# [Stored data entries]
--*--

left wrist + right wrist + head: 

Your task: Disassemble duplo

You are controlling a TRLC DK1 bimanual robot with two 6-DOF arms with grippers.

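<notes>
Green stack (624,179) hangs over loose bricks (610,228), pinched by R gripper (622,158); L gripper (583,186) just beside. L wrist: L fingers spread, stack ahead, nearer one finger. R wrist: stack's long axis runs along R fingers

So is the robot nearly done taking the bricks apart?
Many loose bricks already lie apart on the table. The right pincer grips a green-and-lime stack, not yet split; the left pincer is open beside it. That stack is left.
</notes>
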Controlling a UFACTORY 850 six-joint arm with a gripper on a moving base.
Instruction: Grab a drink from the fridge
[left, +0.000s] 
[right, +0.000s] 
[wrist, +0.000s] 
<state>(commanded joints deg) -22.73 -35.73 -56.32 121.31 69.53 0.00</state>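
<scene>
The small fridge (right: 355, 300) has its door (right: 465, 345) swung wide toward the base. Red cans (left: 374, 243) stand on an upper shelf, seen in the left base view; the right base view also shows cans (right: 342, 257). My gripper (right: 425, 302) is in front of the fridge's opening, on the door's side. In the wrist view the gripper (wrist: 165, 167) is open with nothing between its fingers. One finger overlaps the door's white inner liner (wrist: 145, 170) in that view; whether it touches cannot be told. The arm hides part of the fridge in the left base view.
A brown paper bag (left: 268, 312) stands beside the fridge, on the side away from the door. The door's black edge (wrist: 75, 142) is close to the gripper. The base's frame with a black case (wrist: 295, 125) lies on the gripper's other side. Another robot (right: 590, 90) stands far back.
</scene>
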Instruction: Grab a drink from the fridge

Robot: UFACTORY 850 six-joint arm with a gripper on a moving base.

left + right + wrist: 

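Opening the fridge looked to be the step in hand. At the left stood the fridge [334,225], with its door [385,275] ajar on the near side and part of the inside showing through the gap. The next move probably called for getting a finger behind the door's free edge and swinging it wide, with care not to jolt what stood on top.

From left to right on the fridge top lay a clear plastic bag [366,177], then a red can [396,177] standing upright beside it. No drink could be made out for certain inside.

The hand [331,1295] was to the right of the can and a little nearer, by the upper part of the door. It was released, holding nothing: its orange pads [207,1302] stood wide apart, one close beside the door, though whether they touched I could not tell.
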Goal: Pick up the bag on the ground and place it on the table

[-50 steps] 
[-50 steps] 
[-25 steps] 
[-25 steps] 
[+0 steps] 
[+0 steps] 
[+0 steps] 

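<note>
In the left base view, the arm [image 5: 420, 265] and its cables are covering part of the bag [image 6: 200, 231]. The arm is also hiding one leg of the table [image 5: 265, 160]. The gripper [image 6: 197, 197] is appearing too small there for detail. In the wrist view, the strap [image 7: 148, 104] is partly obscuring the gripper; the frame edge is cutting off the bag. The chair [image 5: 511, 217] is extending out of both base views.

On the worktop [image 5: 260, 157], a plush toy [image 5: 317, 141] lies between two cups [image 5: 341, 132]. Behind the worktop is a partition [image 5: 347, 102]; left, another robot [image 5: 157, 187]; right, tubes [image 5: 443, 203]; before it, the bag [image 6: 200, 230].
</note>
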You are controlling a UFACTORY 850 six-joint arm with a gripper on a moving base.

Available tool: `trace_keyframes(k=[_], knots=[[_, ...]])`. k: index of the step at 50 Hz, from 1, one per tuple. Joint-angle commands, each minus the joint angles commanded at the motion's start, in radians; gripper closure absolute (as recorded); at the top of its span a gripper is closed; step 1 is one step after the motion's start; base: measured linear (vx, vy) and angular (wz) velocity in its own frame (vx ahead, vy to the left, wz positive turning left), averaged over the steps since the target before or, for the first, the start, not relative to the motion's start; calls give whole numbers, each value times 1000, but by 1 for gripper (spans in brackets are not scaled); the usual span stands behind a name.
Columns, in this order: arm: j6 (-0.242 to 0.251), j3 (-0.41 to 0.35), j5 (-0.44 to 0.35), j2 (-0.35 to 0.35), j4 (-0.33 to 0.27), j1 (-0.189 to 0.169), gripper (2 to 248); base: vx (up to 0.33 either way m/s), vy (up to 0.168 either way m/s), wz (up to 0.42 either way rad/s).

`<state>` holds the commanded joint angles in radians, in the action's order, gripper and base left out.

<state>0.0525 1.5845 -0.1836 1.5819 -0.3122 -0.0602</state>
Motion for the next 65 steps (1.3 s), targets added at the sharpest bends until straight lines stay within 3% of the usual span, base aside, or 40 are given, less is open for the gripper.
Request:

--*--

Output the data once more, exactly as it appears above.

left wrist + right wrist + head: 

Your task: Disassemble duplo

You are controlling a TRLC DK1 bimanual robot with two 6-DOF arms with grippers.

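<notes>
Green stack (624,179) hangs over loose bricks (610,228), pinched by R gripper (622,158); L gripper (583,186) just beside. L wrist: L fingers spread, stack ahead, nearer one finger. R wrist: stack's long axis runs along R fingers

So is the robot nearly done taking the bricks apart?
Many loose bricks already lie apart on the table. The right pincer grips a green-and-lime stack, not yet split; the left pincer is open beside it. That stack is left.
</notes>
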Controlling a UFACTORY 850 six-joint arm with a gripper on a moving base.
Instruction: Grab a drink from the fridge
[left, +0.000s] 
[right, +0.000s] 
[wrist, +0.000s] 
<state>(commanded joints deg) -22.73 -35.73 -56.32 121.31 69.53 0.00</state>
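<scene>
The small fridge (right: 355, 300) has its door (right: 465, 345) swung wide toward the base. Red cans (left: 374, 243) stand on an upper shelf, seen in the left base view; the right base view also shows cans (right: 342, 257). My gripper (right: 425, 302) is in front of the fridge's opening, on the door's side. In the wrist view the gripper (wrist: 165, 167) is open with nothing between its fingers. One finger overlaps the door's white inner liner (wrist: 145, 170) in that view; whether it touches cannot be told. The arm hides part of the fridge in the left base view.
A brown paper bag (left: 268, 312) stands beside the fridge, on the side away from the door. The door's black edge (wrist: 75, 142) is close to the gripper. The base's frame with a black case (wrist: 295, 125) lies on the gripper's other side. Another robot (right: 590, 90) stands far back.
</scene>
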Instruction: Grab a drink from the fridge

Robot: UFACTORY 850 six-joint arm with a gripper on a moving base.

left + right + wrist: 

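Opening the fridge looked to be the step in hand. At the left stood the fridge [334,225], with its door [385,275] ajar on the near side and part of the inside showing through the gap. The next move probably called for getting a finger behind the door's free edge and swinging it wide, with care not to jolt what stood on top.

From left to right on the fridge top lay a clear plastic bag [366,177], then a red can [396,177] standing upright beside it. No drink could be made out for certain inside.

The hand [331,1295] was to the right of the can and a little nearer, by the upper part of the door. It was released, holding nothing: its orange pads [207,1302] stood wide apart, one close beside the door, though whether they touched I could not tell.
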Goal: Pick up the bag on the ground and place it on the table

[-50 steps] 
[-50 steps] 
[-25 steps] 
[-25 steps] 
[+0 steps] 
[+0 steps] 
[+0 steps] 

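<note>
In the left base view, the arm [image 5: 420, 265] and its cables are covering part of the bag [image 6: 200, 231]. The arm is also hiding one leg of the table [image 5: 265, 160]. The gripper [image 6: 197, 197] is appearing too small there for detail. In the wrist view, the strap [image 7: 148, 104] is partly obscuring the gripper; the frame edge is cutting off the bag. The chair [image 5: 511, 217] is extending out of both base views.

On the worktop [image 5: 260, 157], a plush toy [image 5: 317, 141] lies between two cups [image 5: 341, 132]. Behind the worktop is a partition [image 5: 347, 102]; left, another robot [image 5: 157, 187]; right, tubes [image 5: 443, 203]; before it, the bag [image 6: 200, 230].
</note>
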You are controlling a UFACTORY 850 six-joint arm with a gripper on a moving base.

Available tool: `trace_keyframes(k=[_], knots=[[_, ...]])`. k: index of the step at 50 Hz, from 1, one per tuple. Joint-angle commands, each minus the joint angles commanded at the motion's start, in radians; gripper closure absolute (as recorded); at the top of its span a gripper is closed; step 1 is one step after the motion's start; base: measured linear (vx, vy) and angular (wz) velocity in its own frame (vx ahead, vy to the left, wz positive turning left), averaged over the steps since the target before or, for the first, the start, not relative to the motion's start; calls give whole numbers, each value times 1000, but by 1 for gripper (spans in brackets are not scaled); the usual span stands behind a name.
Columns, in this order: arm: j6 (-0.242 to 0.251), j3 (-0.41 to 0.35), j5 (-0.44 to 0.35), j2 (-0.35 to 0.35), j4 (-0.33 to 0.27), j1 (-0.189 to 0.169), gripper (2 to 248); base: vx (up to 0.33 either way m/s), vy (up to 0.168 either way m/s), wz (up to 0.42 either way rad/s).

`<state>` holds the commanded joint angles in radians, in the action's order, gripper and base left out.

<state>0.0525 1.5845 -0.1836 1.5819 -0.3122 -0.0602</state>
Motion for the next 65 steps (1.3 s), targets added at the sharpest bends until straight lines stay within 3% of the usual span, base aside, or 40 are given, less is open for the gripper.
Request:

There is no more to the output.